Sa première grande intervention à l'Assemblée a lieu en novembre 1792, à propos du sort du roi. Avec un calme glacé, il demande une exécution immédiate, sans jugement, à l'exemple de Brutus poignardant César. Ses formules frappent l'auditoire : " On ne peut régner innocemment", " Tout roi est un rebelle ou un usurpateur".
S'inspirant d'un idéal antique, il préconise une république égalitaire et vertueuse. Il contribue à l'élaboration de la Constitution de l'An I, qui ne sera jamais appliquée.
Le fervent révolutionnaire a trouvé en Robespierre son maître et son idole.
Il est envoyé à plusieurs reprises comme représentant aux armées, où il galvanise les énergies, tout en ordonnant d'impitoyables exécutions.
En mars 1793, il partit dans l'Aisne et les Ardennes surveiller le recrutement de 300 000 hommes. Le 30 mai 1793, il entra comme adjoint au Salut Public. La victoire de Fleurus illustra son activité le 26 juin 1794.
Ce jeune homme au doux regard joue un rôle d'ange exterminateur. " Pour fonder la république qu'il avait rêvée, il aurait donné sa tête mais aussi cent mille autres têtes avec la sienne" , écrira son collègue Levasseur.

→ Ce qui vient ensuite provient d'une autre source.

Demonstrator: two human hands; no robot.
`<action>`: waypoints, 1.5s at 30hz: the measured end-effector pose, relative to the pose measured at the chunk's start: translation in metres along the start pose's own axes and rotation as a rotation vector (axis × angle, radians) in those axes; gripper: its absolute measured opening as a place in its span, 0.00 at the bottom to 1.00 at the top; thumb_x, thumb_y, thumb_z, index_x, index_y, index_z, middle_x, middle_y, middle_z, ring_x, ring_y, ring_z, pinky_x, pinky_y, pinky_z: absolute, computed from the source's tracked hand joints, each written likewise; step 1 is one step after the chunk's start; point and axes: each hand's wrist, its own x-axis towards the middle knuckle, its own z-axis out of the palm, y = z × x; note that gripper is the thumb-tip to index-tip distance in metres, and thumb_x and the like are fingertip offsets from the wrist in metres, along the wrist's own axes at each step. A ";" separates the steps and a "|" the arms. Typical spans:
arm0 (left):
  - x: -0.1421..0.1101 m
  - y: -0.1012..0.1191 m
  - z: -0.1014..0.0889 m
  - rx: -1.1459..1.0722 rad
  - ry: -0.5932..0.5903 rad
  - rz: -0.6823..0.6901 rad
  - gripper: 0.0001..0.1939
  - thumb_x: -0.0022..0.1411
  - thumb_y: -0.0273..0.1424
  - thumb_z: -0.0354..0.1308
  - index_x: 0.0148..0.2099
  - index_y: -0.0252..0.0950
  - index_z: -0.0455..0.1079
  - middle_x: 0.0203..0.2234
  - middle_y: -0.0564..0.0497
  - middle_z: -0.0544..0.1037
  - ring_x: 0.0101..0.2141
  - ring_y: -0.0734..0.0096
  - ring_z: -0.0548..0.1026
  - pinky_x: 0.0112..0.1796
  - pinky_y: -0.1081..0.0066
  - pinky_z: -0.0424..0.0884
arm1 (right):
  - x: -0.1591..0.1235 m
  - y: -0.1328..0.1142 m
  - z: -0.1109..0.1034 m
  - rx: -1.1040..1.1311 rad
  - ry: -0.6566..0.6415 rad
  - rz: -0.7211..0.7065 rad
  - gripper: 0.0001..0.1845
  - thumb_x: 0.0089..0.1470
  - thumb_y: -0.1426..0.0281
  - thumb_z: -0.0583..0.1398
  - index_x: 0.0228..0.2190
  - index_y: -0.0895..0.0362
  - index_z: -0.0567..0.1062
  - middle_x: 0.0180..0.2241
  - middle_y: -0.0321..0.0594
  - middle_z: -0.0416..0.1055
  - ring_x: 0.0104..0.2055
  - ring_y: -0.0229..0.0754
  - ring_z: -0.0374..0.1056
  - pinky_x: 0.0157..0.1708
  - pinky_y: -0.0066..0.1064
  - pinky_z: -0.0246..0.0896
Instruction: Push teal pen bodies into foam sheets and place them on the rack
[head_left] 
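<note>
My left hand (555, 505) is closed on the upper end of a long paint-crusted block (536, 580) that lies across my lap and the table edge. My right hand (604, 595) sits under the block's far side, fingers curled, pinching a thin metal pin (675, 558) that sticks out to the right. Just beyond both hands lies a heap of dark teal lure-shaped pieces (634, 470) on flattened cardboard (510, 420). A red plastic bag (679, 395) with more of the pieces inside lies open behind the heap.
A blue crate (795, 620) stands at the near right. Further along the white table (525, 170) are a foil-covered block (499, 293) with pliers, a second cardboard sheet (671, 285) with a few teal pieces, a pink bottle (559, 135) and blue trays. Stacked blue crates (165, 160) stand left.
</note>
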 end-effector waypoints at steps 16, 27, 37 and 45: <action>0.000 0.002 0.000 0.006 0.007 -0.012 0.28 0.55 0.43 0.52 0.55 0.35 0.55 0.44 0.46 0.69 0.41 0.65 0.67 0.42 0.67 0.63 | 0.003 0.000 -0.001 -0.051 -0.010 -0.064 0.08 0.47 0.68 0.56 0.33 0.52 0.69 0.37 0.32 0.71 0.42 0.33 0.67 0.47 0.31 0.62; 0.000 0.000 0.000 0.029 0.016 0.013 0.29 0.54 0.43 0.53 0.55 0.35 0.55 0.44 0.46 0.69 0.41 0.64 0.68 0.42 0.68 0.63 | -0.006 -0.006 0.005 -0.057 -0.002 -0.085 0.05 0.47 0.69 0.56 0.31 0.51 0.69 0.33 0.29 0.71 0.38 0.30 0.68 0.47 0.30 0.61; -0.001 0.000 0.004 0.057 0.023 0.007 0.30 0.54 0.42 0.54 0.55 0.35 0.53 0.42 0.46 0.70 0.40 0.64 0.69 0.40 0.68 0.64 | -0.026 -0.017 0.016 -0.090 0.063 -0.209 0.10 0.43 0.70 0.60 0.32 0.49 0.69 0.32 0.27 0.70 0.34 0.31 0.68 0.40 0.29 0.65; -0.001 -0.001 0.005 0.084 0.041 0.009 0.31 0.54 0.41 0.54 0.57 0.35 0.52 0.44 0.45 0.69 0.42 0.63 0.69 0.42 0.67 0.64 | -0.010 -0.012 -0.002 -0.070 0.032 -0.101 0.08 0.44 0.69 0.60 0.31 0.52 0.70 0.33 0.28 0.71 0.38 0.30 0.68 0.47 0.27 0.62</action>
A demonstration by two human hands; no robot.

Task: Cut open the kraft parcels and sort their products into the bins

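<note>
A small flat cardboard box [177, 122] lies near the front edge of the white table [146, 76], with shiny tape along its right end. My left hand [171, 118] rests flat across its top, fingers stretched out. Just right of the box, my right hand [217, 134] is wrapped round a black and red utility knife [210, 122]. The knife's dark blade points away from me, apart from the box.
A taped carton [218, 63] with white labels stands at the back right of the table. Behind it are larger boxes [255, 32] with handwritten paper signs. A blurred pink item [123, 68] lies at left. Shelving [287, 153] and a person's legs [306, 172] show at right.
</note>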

Saint Just, dans ses écrits et sa pratique du pouvoir, a jeté les fondements théoriques du gouvernement révolutionnaire contre les ennemis du peuple et de la formation d'hommes nouveaux : "Quand tous les hommes seront libres, ils seront égaux ; quand ils seront égaux, ils seront justes".
Sûr de sa vérité, Saint-Just se montre le théoricien implacable du gouvernement révolutionnaire. Il traque tous les ennemis de son idéal, abattant successivement girondins, hébertistes, dantonistes.
Il fait voter les décrets de ventôse, par lesquels les biens des suspects doivent être distribués aux indigents. A la fois réaliste et chimérique, il rédige des
Fragments sur les institutions républicaines où il expose sa curieuse conception de la cité future, cité idéale et utopique.
Bien que s'étant un peu écarté de Robespierre les derniers mois de son existence, il lui demeure fidèle jusqu'à la mort - une mort qu'il n'a jamais crainte. Il ne cherche point à se défendre le 9 Thermidor et monte avec ses amis sur l'échafaud le 28 juillet 1794.